Everton Park Public Housing Estate

This public housing estate (also known locally as Everton Park HDB) is a glimpse into local life, HDBs are often centred around a food court that is the life of the estate, filling up hungry stomachs of young and old, where silver-haired neighbours gather and argue about local gossips over buckets of Tiger Beer, the remaining commercial lots on the ground floor are teamed with young entrepreneurs and family businesses.

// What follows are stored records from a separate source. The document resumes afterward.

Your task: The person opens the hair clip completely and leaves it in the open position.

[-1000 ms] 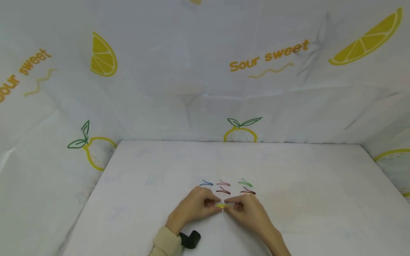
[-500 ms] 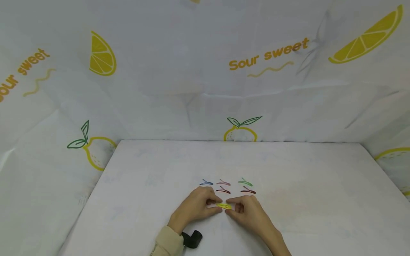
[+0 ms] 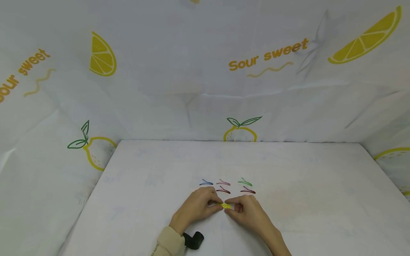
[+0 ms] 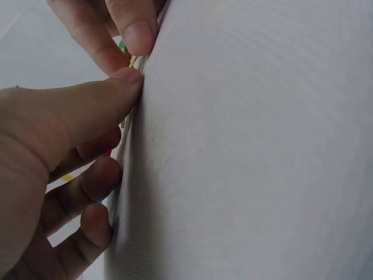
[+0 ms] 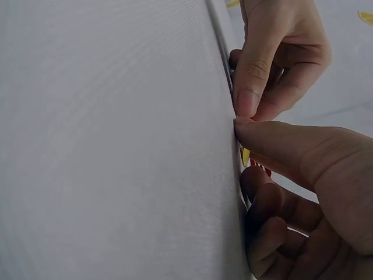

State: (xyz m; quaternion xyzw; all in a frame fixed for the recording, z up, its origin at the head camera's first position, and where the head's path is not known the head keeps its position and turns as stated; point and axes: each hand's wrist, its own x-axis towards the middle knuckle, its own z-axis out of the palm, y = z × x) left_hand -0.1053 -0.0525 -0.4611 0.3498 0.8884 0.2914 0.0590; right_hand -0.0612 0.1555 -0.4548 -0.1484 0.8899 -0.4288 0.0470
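Note:
A small yellow snap hair clip (image 3: pixel 226 206) lies low over the white table between my two hands. My left hand (image 3: pixel 199 204) pinches its left end between thumb and index finger. The thumb and index finger of my right hand (image 3: pixel 248 212) are on either side of the clip's right part. In the right wrist view, a sliver of the yellow clip (image 5: pixel 245 155) shows beneath the right thumb; the left wrist view shows only a thin yellow edge (image 4: pixel 133 60) of it. The fingers cover most of the clip in both wrist views.
Beyond my hands lie hair clips with their arms spread: a blue clip (image 3: pixel 209 183), a pink clip (image 3: pixel 226 184), a dark red clip (image 3: pixel 226 191), a green clip (image 3: pixel 248 184) and another dark red clip (image 3: pixel 251 192). A lemon-printed cloth (image 3: pixel 160 71) stands behind the table (image 3: pixel 153 160).
The yellow clip has turned from edge-on to show its flat face. My left fingertips have closed in on its left end and shifted slightly right; the other clips have not moved.

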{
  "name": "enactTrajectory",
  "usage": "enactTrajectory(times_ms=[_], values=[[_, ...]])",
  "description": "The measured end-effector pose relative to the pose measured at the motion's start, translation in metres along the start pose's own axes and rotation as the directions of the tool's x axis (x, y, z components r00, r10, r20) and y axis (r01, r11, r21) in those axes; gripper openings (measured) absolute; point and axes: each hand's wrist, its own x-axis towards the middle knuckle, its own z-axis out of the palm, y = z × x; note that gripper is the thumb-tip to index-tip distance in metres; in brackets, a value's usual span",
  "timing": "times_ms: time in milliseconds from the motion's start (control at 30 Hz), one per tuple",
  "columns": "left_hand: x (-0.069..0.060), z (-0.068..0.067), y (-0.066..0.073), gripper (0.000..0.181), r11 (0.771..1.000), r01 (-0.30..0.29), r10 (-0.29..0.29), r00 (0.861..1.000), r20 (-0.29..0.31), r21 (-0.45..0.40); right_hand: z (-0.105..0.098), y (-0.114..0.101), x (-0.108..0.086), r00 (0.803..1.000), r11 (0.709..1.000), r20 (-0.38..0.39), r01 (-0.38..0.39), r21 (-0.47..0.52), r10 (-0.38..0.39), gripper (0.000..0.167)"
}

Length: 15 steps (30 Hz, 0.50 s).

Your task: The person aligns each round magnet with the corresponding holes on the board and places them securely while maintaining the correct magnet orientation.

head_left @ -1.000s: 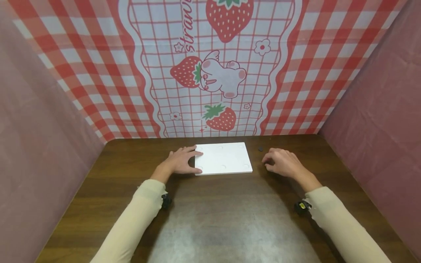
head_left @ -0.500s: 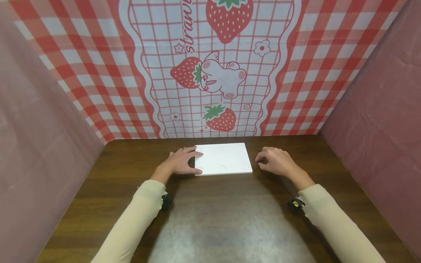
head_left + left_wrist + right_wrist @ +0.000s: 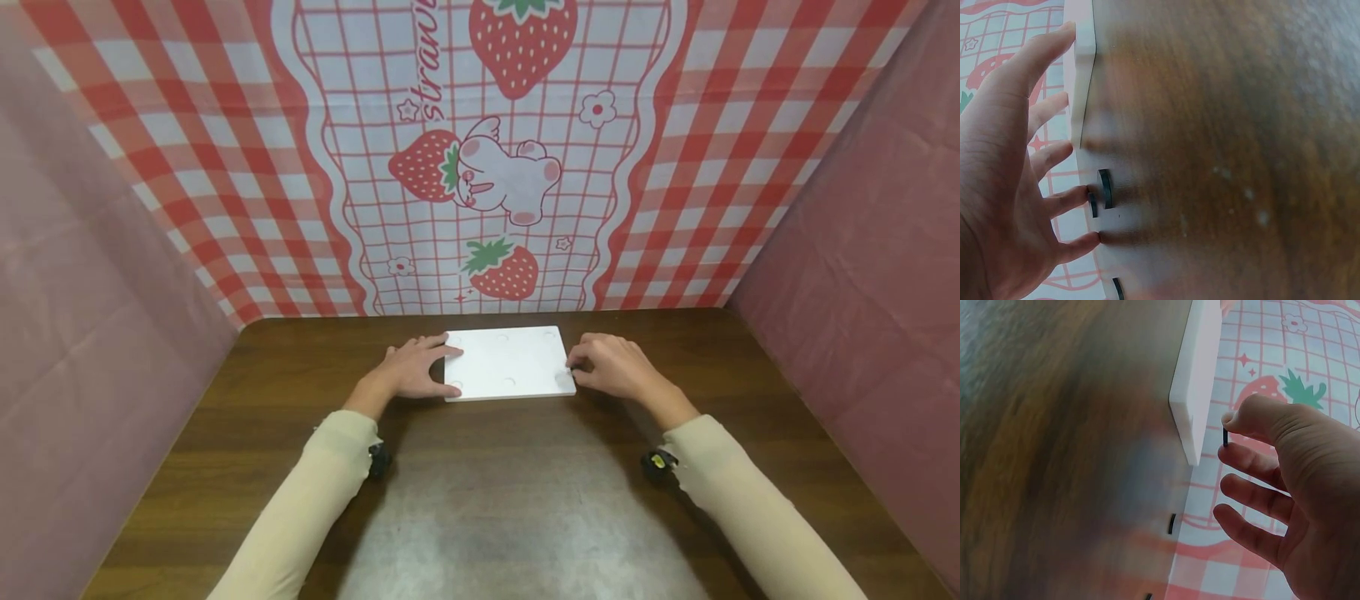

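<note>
A white board with several shallow round recesses lies on the wooden table. My left hand spreads its fingers at the board's left edge, thumb and fingertips resting on it; the left wrist view shows the same hand against the board's side. At the board's right edge is my right hand. In the right wrist view, this hand pinches a small black disc edge-on between thumb and index finger, beside the board's corner, with the other fingers loosely bent.
Several dark discs lie on the table: the left wrist view shows one disc near my fingers and another lower down. A dark piece lies beyond the board in the right wrist view. A checked strawberry cloth hangs behind the table.
My right hand has moved left, from the table right of the board to its right edge. My left hand and the board have stayed in place.
</note>
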Motion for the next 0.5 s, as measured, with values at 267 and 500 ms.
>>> enactTrajectory(times_ms=[267,500], values=[[-0.001,0.000,0.000,0.087,1.000,0.000,0.000,1.000,0.002,0.004,0.003,-0.009,0.006,1.000,1.000,0.001,0.019,0.007,-0.019,0.017],[0.000,0.001,-0.001,0.087,1.000,0.001,-0.001,1.000,-0.002,0.000,0.006,-0.014,0.011,0.999,0.999,-0.005,0.038,0.005,-0.038,0.016]])
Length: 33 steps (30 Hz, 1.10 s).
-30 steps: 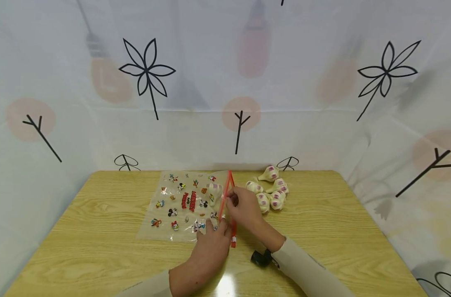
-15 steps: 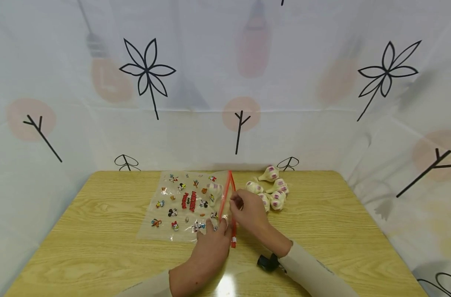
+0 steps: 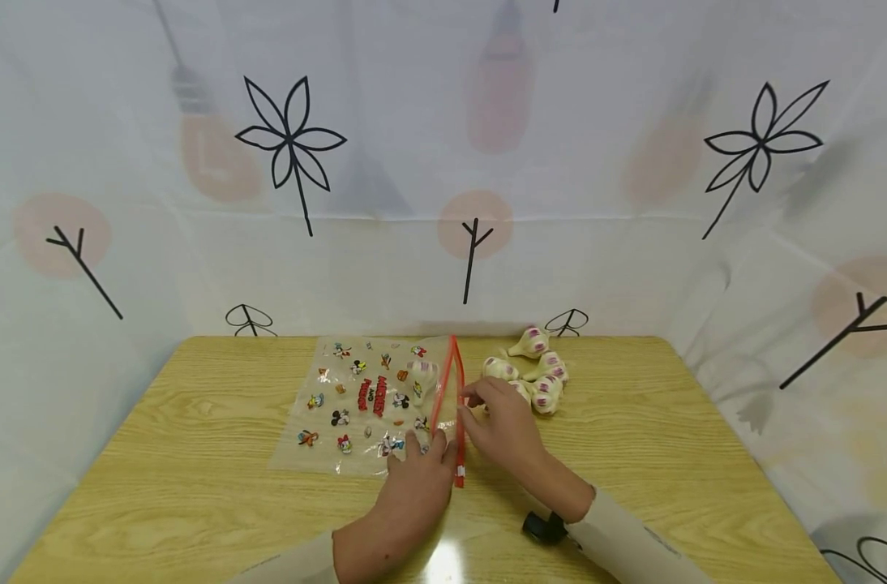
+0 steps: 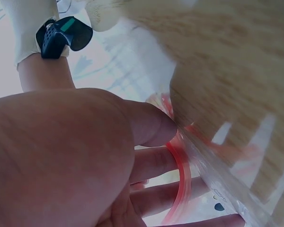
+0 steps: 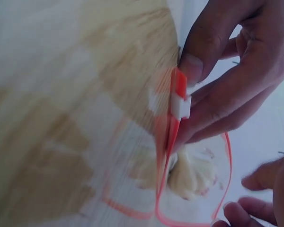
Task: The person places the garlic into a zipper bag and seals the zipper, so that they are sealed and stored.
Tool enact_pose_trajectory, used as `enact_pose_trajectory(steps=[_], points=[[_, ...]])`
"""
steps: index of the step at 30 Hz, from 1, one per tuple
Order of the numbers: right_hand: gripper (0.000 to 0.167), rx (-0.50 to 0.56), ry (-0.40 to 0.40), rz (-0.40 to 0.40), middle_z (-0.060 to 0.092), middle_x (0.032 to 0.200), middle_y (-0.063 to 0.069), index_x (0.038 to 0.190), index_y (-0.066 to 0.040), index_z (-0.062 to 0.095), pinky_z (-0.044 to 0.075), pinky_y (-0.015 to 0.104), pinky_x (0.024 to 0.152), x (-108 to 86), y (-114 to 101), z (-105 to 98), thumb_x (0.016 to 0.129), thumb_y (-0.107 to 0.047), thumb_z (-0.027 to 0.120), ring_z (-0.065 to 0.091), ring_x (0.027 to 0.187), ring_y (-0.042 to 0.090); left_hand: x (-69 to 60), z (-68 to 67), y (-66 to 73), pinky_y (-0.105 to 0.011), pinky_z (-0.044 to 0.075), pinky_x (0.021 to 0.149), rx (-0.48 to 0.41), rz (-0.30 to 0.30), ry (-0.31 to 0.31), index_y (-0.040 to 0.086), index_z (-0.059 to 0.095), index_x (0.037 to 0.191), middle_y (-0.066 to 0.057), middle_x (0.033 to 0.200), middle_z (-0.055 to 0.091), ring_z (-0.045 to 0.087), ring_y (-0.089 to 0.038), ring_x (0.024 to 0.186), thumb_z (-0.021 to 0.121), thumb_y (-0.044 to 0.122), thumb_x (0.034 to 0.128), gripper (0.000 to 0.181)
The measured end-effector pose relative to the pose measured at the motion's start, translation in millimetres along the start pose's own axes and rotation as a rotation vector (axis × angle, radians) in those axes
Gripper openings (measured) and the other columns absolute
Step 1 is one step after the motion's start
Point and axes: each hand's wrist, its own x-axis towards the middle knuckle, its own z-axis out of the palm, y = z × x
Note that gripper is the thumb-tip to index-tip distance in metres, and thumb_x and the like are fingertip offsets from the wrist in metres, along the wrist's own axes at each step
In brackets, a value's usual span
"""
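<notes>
A clear zip bag [image 3: 363, 405] with cartoon prints and red edging lies flat. Its red mouth strips [image 3: 460, 381] stand apart, and a white slider [image 3: 460, 470] sits at the near end. One garlic bulb [image 3: 423, 373] shows inside, also visible through the mouth as a garlic bulb [image 5: 194, 175] in the right wrist view. My left hand [image 3: 417, 487] rests on the bag's near corner, fingers spread, its thumb [image 4: 156, 127] against the red strip. My right hand [image 3: 505, 426] is beside the right-hand strip, thumb and fingers apart; whether a fingertip touches it I cannot tell.
Several garlic bulbs [image 3: 546, 393] lie in a cluster just right of the bag, partly behind my right hand. A wood-grain table [image 3: 633, 454] carries everything, and a white printed cloth [image 3: 385, 276] hangs along its back. A black wrist camera [image 3: 544, 527] is on my right wrist.
My right hand has let go of the left red strip and moved right to beside the other strip, its thumb and fingers spreading. The left hand has stayed in place.
</notes>
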Motion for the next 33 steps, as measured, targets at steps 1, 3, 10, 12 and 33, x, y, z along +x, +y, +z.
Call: enact_pose_trajectory(steps=[1, 3, 10, 12, 33], points=[[0.020, -0.007, -0.001, -0.021, 0.070, 0.092, 0.000, 0.101, -0.008, 0.077, 0.055, 0.033, 0.073, -0.9, 1, -1, 0.083, -0.009, 0.088, 0.064, 0.086, 0.016, 0.0, -0.1, -0.2, -0.058, 0.063, 0.074, 0.000, 0.001, 0.001, 0.017, 0.067, 0.142, -0.009, 0.140, 0.062, 0.065, -0.047, 0.122, 0.059, 0.017, 0.1065, 0.036], [0.025, -0.021, -0.006, -0.069, 0.068, 0.096, 0.002, 0.103, -0.008, 0.077, 0.053, 0.035, 0.076, -1.9, 3, -3, 0.082, -0.009, 0.090, 0.061, 0.090, 0.018, 0.2, 0.0, -0.4, -0.059, 0.063, 0.073, 0.000, 0.000, 0.008, 0.017, 0.068, 0.141, -0.010, 0.139, 0.062, 0.065, -0.047, 0.121, 0.059, 0.017, 0.1059, 0.036], [0.035, -0.040, -0.015, -0.163, 0.064, 0.104, 0.006, 0.108, -0.006, 0.074, 0.053, 0.041, 0.083, -2.9, 12, -12, 0.078, -0.006, 0.092, 0.059, 0.099, 0.023, 0.0, 0.8, -0.8, -0.058, 0.063, 0.072, 0.004, 0.008, 0.013, 0.016, 0.069, 0.140, -0.010, 0.140, 0.061, 0.065, -0.048, 0.120, 0.061, 0.017, 0.1053, 0.035], [0.036, -0.048, -0.018, -0.169, 0.064, 0.107, 0.007, 0.108, -0.005, 0.074, 0.054, 0.043, 0.087, -3.5, 15, -14, 0.078, -0.006, 0.092, 0.060, 0.102, 0.026, 0.2, 0.2, -1.0, -0.057, 0.064, 0.073, -0.007, 0.015, -0.002, 0.015, 0.068, 0.140, -0.011, 0.141, 0.061, 0.064, -0.048, 0.121, 0.061, 0.016, 0.1057, 0.035], [0.050, -0.177, -0.019, -0.199, 0.064, 0.115, 0.014, 0.114, -0.003, 0.072, 0.051, 0.052, 0.092, -6.4, 31, -25, 0.071, -0.011, 0.096, 0.059, 0.108, 0.036, -3.0, -1.6, -2.7, -0.056, 0.064, 0.072, 0.029, 0.045, 0.015, 0.014, 0.067, 0.141, -0.011, 0.141, 0.060, 0.065, -0.047, 0.121, 0.062, 0.018, 0.1062, 0.035]])
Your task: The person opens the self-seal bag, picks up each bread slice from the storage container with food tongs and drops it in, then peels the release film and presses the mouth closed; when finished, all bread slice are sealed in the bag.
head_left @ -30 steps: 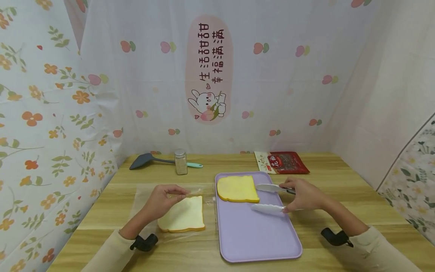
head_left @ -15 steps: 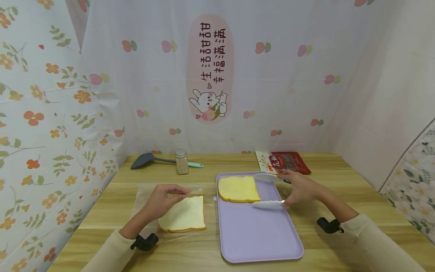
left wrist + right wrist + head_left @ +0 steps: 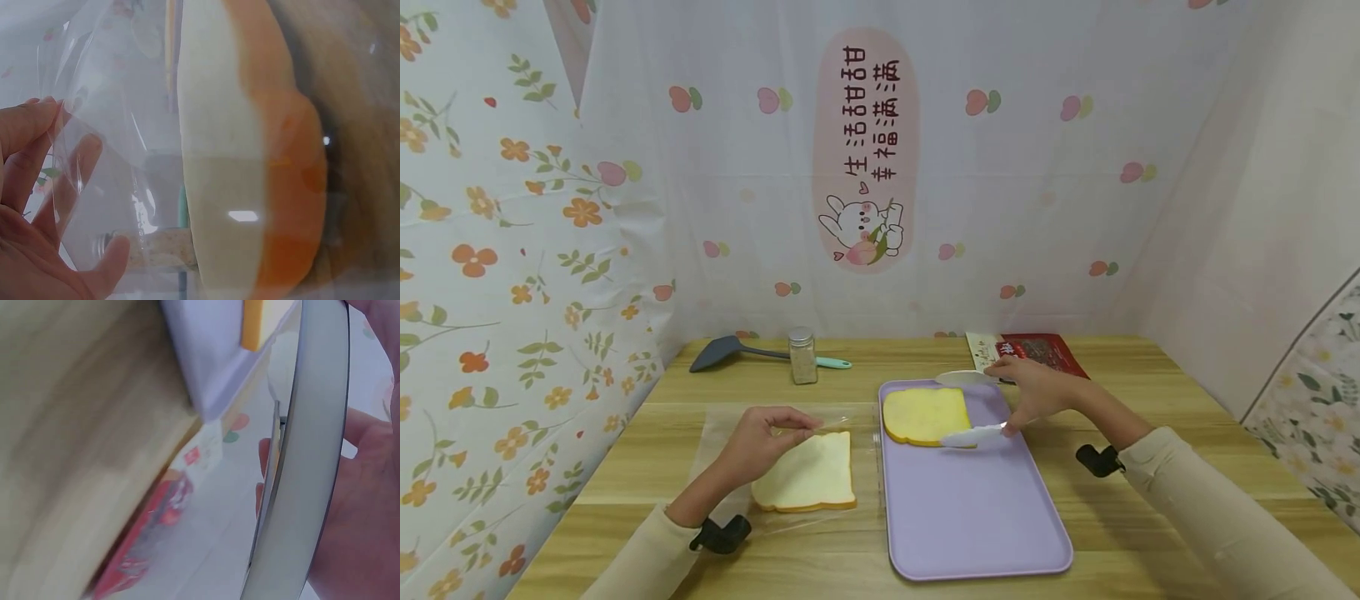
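so, tongs [image 3: 973, 436] near yellow bread [image 3: 923, 413]

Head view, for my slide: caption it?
Left hand pinches clear plastic by pale bread; right hand holds spread tongs near yellow bread on purple tray.

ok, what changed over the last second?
The right hand moved left and forward, taking the tongs with it. They spread wider; the near tip now overlaps the yellow bread in the head view. Nothing newly gripped or released. Unchanged: left hand pinching the clear bag, white bread, tray.
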`<state>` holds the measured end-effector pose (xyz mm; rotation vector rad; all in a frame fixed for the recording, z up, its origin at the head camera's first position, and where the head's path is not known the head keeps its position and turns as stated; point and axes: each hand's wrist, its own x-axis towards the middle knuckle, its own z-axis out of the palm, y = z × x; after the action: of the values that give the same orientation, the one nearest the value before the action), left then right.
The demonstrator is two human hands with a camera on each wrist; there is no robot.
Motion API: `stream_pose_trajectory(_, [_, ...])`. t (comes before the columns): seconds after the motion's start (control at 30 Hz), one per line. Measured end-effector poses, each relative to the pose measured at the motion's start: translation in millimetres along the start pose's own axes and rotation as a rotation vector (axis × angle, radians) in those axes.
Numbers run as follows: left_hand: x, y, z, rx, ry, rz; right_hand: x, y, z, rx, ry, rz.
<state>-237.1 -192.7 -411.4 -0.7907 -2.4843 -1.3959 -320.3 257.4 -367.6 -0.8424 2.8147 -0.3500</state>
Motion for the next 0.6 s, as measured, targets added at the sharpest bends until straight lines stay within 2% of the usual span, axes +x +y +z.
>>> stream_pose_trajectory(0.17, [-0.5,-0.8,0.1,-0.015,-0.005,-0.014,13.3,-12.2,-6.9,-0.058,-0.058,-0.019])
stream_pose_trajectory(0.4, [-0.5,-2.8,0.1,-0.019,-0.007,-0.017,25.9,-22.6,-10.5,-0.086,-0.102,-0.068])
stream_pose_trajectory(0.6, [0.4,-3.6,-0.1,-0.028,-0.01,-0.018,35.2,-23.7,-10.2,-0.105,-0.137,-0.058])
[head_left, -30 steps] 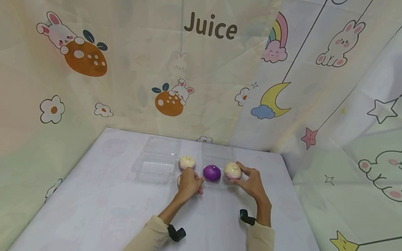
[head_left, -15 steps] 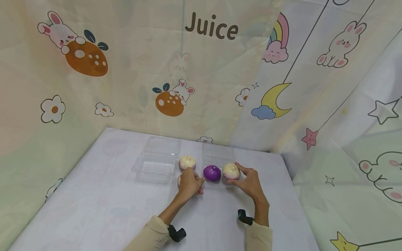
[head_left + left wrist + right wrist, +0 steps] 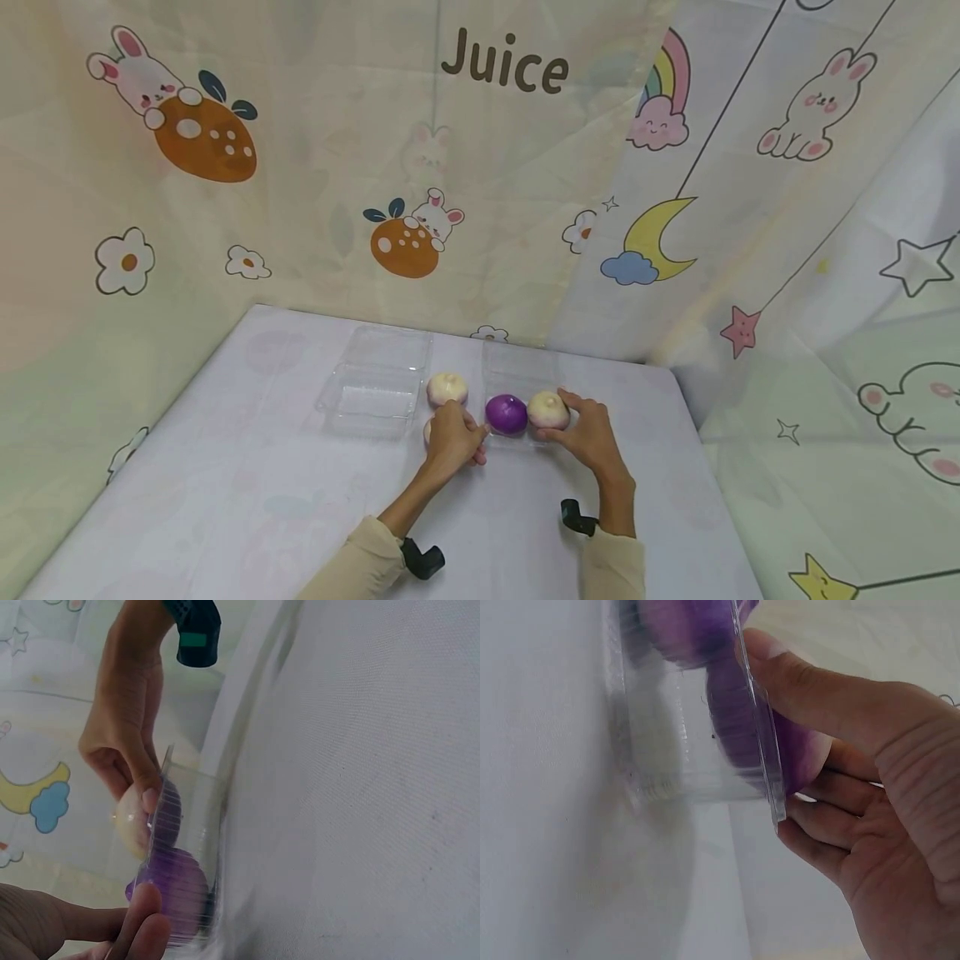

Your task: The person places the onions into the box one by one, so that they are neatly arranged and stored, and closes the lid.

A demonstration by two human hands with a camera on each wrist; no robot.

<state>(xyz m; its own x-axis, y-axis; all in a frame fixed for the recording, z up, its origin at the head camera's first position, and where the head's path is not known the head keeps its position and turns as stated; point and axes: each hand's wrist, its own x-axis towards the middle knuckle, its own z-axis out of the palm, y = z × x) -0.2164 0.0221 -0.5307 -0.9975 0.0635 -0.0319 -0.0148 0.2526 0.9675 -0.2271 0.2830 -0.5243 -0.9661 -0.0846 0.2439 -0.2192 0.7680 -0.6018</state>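
Head view: pinching the clear box (image 3: 201, 799) at its left rim with the left hand (image 3: 453, 437); gripping the pale onion (image 3: 549, 410) with the right hand (image 3: 591, 435) — thumb near, finger far. Held left of that palm, base below the rim, just right of the purple onion (image 3: 506, 415); touching or not, cannot tell. Farther, past the left hand, a spare onion (image 3: 447, 388) — and, leftward, an open second box (image 3: 377, 402).

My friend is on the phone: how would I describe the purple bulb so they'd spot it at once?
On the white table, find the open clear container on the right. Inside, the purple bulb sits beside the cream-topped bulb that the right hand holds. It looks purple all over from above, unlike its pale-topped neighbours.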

Between hairdressers and nurseries, Everton Park is also known for its breeding ground for entrepreneurship and local success stories.

Nylon Coffee Roasters

One of Singapore’s earliest coffee movement that focuses on sustainable and transparent relationships across the coffee chain. They only work with trusted exporters and also supplies to many cafes and restaurants regionally, busy lines on any given day also speaks for the quality of a finished cup they brew.

The Better Half

The story of “he bakes and she makes”, owners Jonathan & Hwee Ying built this Everton Park success story with their bare hands, a passion project turned full-time business, The Better Half bakes are so pretty you virtually smell it from the pictures.

Kew Organics

Multi-award-winning skincare label and facial bar known for its vegan and organic products, Kew Organics is also an advocate for all-natural ingredients in skin care products and a beauty haven for local women. While its overwhelming success has seen Kew Organics expanding to high-end addresses in CBD Singapore, the humble Everton Park saloon remains busy, it also serves as an inspiration to young entrepreneurs.

Ji Xiang Confectionery

Traditional Chinese cakes made by hand with recipes passed down through generations, Ji Xiang Confectionery is famous for its “Ang Ku Kueh”, a brightly colored local delicacy filled with sweet or savoury pastes. These delicious bites draw crowds from far ends of Singapore, come weekends you’ll often find hungry locals systematically dashing to their cars across the park with boxes of Ang Ku Kuehs, braving parking fines, and at $0.65 (S$0.90) each treat, you’ve got to at least give it a go.